Please remember the opinions expressed on Patient Power are not necessarily the views of our sponsors, contributors, partners or Patient Power. Our discussions are not a substitute for seeking medical advice or care from your own doctor. That’s how you’ll get care that’s most appropriate for you.

Andrew Schorr:                       

Not everyone’s AML is the same, right? We’re talking about almost a constellation of versions of AML, and medicines being developed for different subtypes, right?

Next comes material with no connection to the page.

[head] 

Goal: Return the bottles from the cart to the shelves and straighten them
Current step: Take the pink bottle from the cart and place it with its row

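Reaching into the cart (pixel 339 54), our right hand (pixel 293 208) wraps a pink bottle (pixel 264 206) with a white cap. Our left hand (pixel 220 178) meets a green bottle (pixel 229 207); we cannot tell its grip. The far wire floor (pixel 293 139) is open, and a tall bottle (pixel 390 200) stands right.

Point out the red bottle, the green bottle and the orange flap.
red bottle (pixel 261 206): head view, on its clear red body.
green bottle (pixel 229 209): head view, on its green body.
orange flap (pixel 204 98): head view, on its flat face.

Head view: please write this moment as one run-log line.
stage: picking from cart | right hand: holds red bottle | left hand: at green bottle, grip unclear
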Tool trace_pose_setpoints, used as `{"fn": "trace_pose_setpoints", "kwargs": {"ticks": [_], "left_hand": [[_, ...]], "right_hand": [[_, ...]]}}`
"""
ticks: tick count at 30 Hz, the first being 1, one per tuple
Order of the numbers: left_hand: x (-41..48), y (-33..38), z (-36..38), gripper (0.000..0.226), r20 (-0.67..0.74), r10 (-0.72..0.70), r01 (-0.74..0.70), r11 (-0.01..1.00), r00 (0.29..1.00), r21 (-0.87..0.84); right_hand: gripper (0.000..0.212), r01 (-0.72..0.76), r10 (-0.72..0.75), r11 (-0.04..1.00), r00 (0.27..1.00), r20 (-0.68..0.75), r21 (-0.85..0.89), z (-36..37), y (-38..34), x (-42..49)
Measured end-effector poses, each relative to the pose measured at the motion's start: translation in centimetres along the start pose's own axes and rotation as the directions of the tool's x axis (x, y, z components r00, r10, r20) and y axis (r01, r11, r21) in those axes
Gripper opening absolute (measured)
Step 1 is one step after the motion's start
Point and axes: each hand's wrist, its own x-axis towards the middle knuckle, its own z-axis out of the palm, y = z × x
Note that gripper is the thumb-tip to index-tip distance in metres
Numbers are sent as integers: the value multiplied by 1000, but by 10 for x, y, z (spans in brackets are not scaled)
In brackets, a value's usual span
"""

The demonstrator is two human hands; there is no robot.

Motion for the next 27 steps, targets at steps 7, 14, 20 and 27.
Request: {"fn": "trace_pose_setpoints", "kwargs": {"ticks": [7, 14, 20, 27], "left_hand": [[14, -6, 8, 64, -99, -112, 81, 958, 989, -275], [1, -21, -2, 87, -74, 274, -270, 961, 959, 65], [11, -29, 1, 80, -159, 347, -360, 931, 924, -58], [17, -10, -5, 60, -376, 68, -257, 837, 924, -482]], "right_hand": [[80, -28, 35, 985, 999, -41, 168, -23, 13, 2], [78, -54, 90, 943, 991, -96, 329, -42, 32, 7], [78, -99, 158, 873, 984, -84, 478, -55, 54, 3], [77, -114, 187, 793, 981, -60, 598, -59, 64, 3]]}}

Dr. Kadia:                      

Absolutely. I think what you say is spot on. I think more and more over the past couple of decades, we’ve realized that AML is very heterogeneous, not only from the type of patients we see, but among them, the type of leukemias we see. So, you can divide them in many different ways. People have divided them by age, people have divided them based on prior malignancies, prior neoplasms that occur, private development in MDS like myelodysplastic syndrome prior to AML.

And then, we talk about things like cytogenetics, which are the chromosome abnormalities which happen in AML, which help distinguish whether the AML’s going to be a little bit more favorable an outcome, or whether there are going to be difficulties in getting in remission, whether the patient will require a transplant. We also do—now, the next level of heterogeneity is mutation testing. What that is is we actually will sequence the DNA of the leukemia cells.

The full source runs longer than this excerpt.